TASK TO CARRY OUT:
Take the data below and copy exactly the lines starting at the one with "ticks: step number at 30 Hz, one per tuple" and finishing at the one with "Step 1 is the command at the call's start", both included.

───── SOURCE DATA

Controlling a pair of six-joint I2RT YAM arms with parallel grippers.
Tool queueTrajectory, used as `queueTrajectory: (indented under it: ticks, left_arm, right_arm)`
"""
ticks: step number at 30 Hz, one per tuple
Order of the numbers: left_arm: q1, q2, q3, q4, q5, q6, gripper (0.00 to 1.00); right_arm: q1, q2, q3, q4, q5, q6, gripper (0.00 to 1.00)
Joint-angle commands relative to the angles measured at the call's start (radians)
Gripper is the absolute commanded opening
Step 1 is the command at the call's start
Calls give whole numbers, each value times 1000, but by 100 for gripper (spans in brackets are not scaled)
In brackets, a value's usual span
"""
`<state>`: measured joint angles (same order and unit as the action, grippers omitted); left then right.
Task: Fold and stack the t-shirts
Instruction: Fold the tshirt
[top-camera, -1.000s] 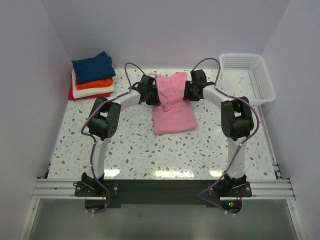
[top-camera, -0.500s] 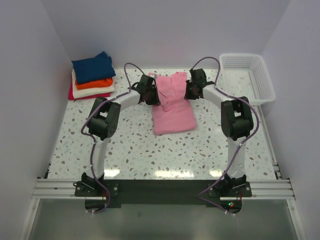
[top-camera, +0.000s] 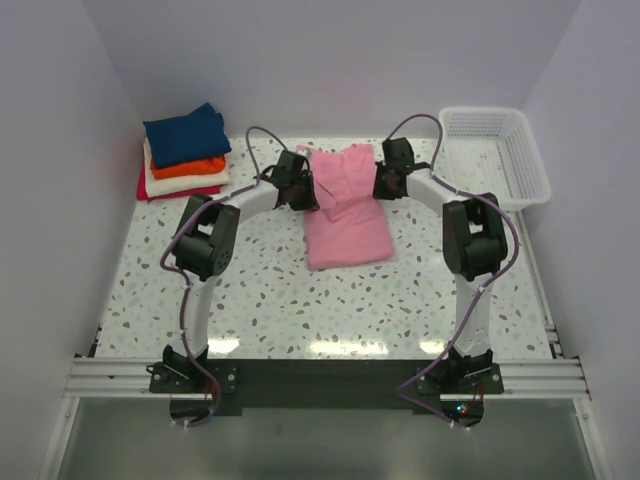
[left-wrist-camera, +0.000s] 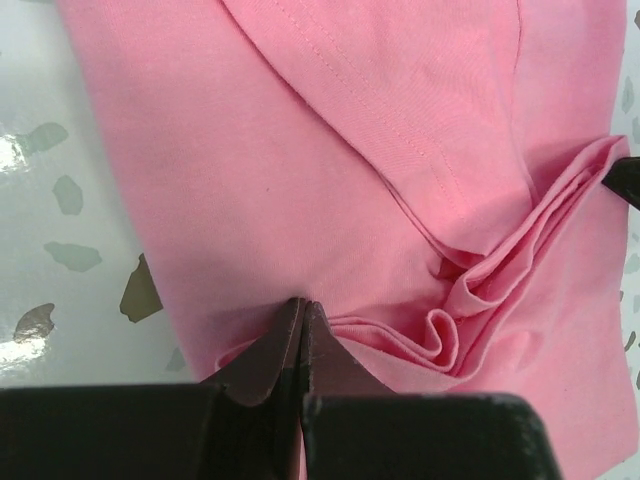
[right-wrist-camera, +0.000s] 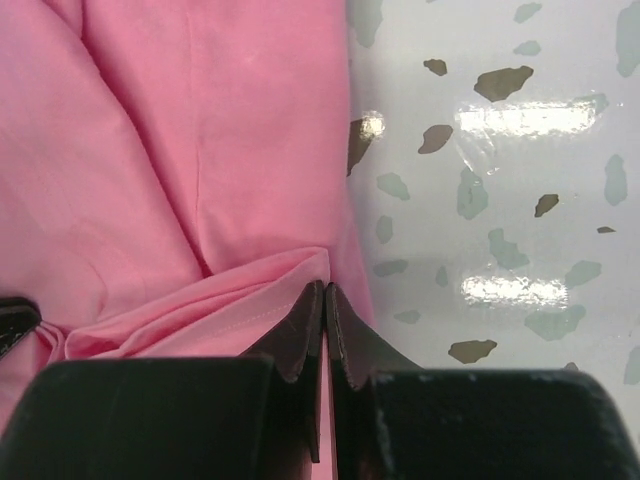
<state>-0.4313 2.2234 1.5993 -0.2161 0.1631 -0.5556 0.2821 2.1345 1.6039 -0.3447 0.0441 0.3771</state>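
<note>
We see a robotics lab test cell rather than a home: plain white walls (top-camera: 60, 150) box in a speckled tabletop (top-camera: 300, 300), and a left arm (top-camera: 205, 250) and a right arm (top-camera: 475, 245), both trailing purple cables (top-camera: 415, 118), stand bolted to a bare aluminium rail (top-camera: 110, 377) along the table's near edge.

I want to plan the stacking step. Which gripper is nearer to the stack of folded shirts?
Left. The left gripper pinches the pink shirt at its left edge, right of the stack; the right gripper pinches the shirt's opposite edge, farther away.
</note>
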Motion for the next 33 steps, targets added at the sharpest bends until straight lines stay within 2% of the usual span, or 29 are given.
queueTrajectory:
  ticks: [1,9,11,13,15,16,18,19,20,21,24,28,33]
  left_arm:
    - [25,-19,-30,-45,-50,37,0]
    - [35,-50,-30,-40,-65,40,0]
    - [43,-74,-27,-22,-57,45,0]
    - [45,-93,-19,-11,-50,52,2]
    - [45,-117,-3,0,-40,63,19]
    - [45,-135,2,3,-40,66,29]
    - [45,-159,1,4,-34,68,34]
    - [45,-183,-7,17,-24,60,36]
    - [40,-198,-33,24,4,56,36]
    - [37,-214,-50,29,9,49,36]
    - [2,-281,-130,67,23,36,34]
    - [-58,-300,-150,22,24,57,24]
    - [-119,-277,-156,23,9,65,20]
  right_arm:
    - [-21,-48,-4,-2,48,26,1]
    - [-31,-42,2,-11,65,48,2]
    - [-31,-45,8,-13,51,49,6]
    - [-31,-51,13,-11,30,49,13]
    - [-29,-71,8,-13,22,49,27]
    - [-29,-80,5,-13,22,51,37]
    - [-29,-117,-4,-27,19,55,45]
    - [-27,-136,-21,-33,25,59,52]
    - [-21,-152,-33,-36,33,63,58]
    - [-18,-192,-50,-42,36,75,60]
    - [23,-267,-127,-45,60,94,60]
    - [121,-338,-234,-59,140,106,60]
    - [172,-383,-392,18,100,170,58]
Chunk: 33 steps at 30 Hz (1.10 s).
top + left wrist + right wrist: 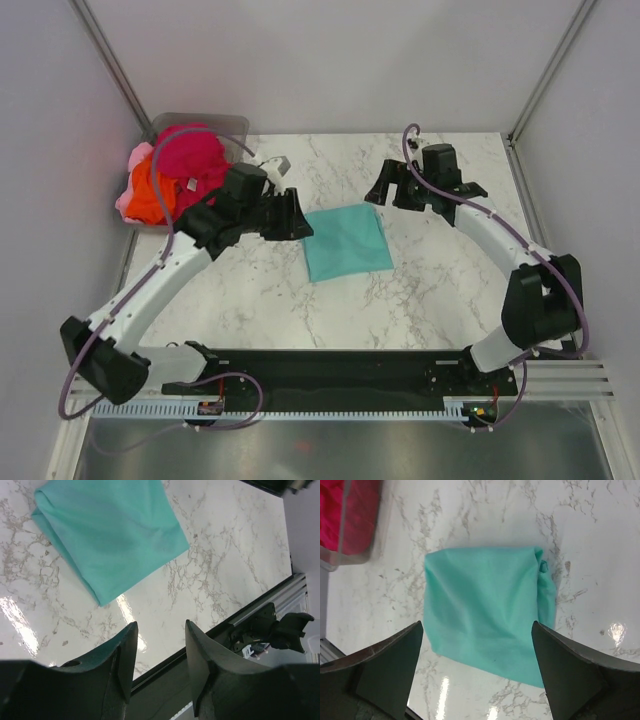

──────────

RESPONSE BOX:
ticks: step number at 30 Hz, one per tuple
Order of the numbers: left_arm: q1, q2, q3, q4, q5, q6, gripper (0.00 to 1.00); right_arm: q1, q2, q3, q4, q5, q6, gripper (0.00 to 1.00)
Joint-angle commands relative to the angles measured at the call's start (radians)
Gripper is the absolute commanded opening
Step 1 is the command at the call's start

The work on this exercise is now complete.